Which tools can I use to annotate my bi-/multilingual corpus? – Consortium HN CORpus, Langues et Interactions

There are many tools available on the market to annotate corpora. If corpora are to be parallel or comparable, their annotation schemes, or at least some annotation layers, need to be identical in order to allow comparisons between data items. For instance, one might want to extract all nouns in a bilingual corpus, which entails using the same POS tag in both languages. Therefore, to support multilinguality, it is important to provide common annotation schemes for data of different languages.

In the case of automatic annotation, there are a number of tools that apply identical annotation schemes on multilingual data. In the case of grammatical annotation, the Universal Dependencies (UD) project (de Marneffe et al. 2021) aims to develop a framework including parts of speech, morphological features, and syntactic dependencies across different languages. It is possible to apply the scheme automatically with tools such as UDpipe and Spacy, which are two libraries implemented in Python and R. The existence of automated tools depends on the level of analysis that is required.

In the case of manual annotation, a number of schemes have been designed for multilingual corpora. User guides describe which languages and which levels of analysis are taken into account. For instance, discourse analysis may require the annotation of discourse relations used to express causality or contrast. Provided there is agreement on the scheme and its underlying theoretical underpinning, the codes may be applied to texts of different languages. The ANNODIS project (Péry-Woodley et al., 2011) offers useful insights in this respect. It describes a number of rhetorical relations between entities and these relations also exist in other languages, making the encoding system transferable. In a similar fashion, the sense tagset devised for the Penn Discourse Treebank project (Prasad et al., 2008) can also be applied to other languages than French. Many projects have developed their own encoding system depending on the level of analysis they target. For a non-comprehensive list please refer to Annotation Guides Section of the CORLI website.

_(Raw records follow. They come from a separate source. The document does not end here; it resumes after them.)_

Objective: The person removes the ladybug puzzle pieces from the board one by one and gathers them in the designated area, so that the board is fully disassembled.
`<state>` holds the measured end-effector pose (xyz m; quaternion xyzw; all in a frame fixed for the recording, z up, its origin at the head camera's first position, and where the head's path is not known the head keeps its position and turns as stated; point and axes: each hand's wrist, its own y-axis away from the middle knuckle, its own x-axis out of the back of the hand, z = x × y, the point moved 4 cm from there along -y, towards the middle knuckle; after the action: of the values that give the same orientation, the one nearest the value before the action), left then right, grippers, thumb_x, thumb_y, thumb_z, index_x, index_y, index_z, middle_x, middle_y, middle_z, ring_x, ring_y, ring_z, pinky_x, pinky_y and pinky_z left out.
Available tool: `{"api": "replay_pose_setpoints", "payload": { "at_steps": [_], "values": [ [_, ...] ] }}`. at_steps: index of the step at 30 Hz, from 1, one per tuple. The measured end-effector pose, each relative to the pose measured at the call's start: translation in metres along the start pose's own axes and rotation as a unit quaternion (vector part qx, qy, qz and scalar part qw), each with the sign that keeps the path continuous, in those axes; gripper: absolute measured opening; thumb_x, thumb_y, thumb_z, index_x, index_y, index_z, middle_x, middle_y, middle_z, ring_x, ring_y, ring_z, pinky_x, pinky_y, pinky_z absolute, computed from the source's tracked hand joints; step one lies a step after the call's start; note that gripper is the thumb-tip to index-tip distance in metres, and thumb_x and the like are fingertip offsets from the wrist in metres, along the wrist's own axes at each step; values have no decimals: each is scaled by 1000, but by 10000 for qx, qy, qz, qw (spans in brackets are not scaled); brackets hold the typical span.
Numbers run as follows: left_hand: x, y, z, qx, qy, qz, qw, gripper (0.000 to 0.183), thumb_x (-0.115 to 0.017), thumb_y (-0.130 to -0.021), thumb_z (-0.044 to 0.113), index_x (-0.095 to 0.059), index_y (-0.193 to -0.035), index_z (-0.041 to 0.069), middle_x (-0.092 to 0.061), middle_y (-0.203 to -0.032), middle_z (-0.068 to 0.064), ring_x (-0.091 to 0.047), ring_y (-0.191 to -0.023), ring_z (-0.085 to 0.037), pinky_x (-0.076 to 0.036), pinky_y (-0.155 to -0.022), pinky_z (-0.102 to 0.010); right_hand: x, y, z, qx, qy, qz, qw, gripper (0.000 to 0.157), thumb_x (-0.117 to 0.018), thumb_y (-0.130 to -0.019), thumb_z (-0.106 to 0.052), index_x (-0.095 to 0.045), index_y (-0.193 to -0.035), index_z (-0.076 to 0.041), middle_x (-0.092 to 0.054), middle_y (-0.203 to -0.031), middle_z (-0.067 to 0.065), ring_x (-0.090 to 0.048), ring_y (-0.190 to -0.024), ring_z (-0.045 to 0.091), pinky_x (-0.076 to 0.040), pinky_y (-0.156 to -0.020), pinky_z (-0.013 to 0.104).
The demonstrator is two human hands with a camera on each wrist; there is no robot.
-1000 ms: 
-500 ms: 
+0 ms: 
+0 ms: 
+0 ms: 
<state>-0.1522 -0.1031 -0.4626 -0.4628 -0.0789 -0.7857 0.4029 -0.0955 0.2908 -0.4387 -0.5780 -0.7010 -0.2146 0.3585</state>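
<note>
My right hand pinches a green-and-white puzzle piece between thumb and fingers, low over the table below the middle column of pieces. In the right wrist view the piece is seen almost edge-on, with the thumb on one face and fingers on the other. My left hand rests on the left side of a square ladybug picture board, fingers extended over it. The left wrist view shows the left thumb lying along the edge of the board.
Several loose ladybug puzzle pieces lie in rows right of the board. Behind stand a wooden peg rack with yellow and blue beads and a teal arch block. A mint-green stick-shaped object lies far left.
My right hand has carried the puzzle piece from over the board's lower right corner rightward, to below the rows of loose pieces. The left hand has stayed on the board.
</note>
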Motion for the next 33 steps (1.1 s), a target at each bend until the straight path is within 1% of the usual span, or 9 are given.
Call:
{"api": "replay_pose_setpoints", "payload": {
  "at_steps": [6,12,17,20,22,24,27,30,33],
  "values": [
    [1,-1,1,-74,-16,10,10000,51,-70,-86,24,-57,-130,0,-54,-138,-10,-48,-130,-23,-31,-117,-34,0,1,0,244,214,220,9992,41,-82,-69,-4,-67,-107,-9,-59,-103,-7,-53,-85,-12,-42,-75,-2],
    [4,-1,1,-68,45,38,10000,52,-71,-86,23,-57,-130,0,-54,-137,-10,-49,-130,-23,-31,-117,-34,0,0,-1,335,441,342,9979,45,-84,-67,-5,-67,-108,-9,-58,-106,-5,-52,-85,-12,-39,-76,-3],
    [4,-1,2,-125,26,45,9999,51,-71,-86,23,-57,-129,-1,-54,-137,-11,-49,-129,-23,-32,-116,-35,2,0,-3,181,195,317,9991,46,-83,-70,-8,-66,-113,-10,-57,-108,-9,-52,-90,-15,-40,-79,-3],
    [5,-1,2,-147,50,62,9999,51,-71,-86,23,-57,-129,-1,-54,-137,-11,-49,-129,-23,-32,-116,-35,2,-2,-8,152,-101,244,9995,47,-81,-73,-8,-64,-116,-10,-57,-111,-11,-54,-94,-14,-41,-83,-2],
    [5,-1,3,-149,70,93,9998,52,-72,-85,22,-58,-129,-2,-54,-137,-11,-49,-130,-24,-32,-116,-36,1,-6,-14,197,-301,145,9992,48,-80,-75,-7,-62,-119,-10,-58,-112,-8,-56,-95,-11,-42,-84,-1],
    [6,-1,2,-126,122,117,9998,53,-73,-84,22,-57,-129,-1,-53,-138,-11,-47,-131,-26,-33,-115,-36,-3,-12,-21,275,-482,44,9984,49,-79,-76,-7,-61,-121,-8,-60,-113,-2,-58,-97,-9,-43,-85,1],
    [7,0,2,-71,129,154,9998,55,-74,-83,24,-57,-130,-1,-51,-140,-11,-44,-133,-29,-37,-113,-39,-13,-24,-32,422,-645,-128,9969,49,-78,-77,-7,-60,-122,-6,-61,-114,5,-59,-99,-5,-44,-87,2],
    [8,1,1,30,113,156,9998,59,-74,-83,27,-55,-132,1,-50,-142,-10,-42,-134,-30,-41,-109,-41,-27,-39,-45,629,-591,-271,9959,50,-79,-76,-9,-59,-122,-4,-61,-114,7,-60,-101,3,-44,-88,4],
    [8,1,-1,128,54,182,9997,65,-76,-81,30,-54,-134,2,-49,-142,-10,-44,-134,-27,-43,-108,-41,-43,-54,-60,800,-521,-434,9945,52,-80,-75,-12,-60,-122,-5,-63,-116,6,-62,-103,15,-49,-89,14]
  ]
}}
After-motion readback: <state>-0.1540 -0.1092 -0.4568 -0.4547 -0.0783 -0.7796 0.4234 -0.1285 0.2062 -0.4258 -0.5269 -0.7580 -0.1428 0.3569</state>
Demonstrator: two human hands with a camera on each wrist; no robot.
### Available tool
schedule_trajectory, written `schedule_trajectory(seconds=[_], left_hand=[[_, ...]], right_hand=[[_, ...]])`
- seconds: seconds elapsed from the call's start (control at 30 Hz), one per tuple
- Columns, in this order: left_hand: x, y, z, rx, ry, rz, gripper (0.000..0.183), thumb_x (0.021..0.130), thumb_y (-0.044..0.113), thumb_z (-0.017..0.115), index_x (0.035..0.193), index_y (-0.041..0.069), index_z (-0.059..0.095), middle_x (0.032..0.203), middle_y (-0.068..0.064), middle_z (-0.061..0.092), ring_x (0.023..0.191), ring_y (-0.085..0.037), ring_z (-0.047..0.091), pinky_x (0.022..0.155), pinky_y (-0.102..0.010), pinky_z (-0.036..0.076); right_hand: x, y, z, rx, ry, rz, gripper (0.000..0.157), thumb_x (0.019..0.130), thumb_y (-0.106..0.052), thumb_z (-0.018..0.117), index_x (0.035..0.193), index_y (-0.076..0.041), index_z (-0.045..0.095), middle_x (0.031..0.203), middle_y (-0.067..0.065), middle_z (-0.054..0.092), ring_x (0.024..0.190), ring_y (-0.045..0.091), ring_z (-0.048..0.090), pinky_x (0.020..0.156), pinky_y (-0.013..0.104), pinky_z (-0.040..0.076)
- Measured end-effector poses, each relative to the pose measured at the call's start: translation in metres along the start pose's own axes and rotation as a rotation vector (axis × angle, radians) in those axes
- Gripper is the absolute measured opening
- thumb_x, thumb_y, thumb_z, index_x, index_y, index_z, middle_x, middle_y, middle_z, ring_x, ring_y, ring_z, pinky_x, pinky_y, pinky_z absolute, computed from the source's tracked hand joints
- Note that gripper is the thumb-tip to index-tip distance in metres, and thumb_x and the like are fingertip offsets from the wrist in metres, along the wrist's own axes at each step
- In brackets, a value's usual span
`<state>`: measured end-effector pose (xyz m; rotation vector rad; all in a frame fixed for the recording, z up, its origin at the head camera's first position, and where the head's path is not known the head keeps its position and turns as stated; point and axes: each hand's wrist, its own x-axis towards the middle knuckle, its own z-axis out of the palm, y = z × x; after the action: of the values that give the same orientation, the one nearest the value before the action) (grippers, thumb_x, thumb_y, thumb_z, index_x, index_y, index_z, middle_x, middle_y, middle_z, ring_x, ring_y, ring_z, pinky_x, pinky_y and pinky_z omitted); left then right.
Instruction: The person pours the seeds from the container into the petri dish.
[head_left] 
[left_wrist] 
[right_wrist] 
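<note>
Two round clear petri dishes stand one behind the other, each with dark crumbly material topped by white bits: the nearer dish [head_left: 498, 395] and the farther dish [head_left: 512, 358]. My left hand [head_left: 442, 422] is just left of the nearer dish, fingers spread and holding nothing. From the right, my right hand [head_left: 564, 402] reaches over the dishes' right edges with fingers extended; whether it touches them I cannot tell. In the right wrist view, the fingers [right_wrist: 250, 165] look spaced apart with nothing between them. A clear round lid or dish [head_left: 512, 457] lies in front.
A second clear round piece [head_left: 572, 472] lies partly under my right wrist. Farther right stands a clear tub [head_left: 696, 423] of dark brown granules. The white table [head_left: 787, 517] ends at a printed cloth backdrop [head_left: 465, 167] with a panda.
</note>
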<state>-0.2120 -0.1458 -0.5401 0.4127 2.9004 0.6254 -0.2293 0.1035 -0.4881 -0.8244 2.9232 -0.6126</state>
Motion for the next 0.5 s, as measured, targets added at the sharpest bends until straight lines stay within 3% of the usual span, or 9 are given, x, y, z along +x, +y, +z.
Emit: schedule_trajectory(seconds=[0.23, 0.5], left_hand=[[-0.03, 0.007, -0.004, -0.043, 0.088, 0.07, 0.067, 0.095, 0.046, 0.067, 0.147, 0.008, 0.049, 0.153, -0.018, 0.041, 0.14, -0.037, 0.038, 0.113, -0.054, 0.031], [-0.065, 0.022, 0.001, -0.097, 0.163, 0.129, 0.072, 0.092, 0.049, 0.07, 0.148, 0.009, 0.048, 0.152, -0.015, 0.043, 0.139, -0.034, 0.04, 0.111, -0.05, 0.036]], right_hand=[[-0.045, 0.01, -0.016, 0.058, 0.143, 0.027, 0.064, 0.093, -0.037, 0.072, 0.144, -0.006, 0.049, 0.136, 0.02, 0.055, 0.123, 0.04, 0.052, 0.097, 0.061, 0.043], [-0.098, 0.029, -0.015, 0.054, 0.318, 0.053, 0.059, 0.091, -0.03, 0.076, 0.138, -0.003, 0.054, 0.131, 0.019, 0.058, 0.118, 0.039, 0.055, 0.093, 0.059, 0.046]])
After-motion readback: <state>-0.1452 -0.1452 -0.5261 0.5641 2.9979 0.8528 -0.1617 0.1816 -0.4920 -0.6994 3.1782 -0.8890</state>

Depending on the nature of the corpus and the objectives in terms of annotation, researchers may need to choose a tool in relation to a format. Below you can find some examples for comparable and parallel bi/multilingual corpus tools and the file types they output. The following table shows a number of tools that allow several layers of annotation. It is important to note that many of these tools are interoperable in terms of their output formats (see Section 4). The output files can be converted automatically.

Tools	File types
ELAN	.eaf
EXMARALDA	.exb
PRAAT	.textgrid
CLAN	.cha
TXM	.txm
UDPipe	.conll

Table 1: annotation tools and their file type

References :

de Marneffe, M.-C., Manning, C. D., Nivre, J., & Zeman, D. (2021). Universal Dependencies. Computational Linguistics, 47(2), 255‑308. https://doi.org/10.1162/coli_a_00402
Péry-Woodley, M.-P., Afantenos, S., Ho-Dac, L.-M., & Asher, N. (2011). La ressource ANNODIS, un corpus enrichi d’annotations discursives. Revue TAL, 52(3), 71‑101.
Prasad, R., Dinesh, N., Lee, A., Miltsakaki, E., Robaldo, L., Joshi, A., & Webber, B. (2008, mai). The Penn Discourse TreeBank 2.0. Proceedings of the Sixth International Conference on Language Resources and Evaluation (LREC’08). LREC 2008, Marrakech, Morocco. http://www.lrec-conf.org/proceedings/lrec2008/pdf/754_paper.pdf

Manuals for transcription and coding of bilingual/multilingual data :

Barnett, R., Codó, E., Eppler, E., Forcadell, M., Gardner-Chloros, P., van Hout, R., Moyer, M., Torras, M. C., Turell, M. T., Sebba, M., Starren, M., & Wensing, S. (2000). The LIDES Coding Manual: A document for preparing and analyzing language interaction data Version 1.1—July, 1999. International Journal of Bilingualism, 4(2), 131–132. https://doi.org/10.1177/13670069000040020101
Soroli, E. & Tsikulina, A. (2020). Bilingual Discourse Analysis Manual (BILDA2-v2): a manual for transcription, coding and analysis of bilingual and second language learning data. [University report] University of Lille; CORLI Huma-Num consortium. ⟨hal-02567511⟩

For a practical guide about coding second language data validly and reliably see here.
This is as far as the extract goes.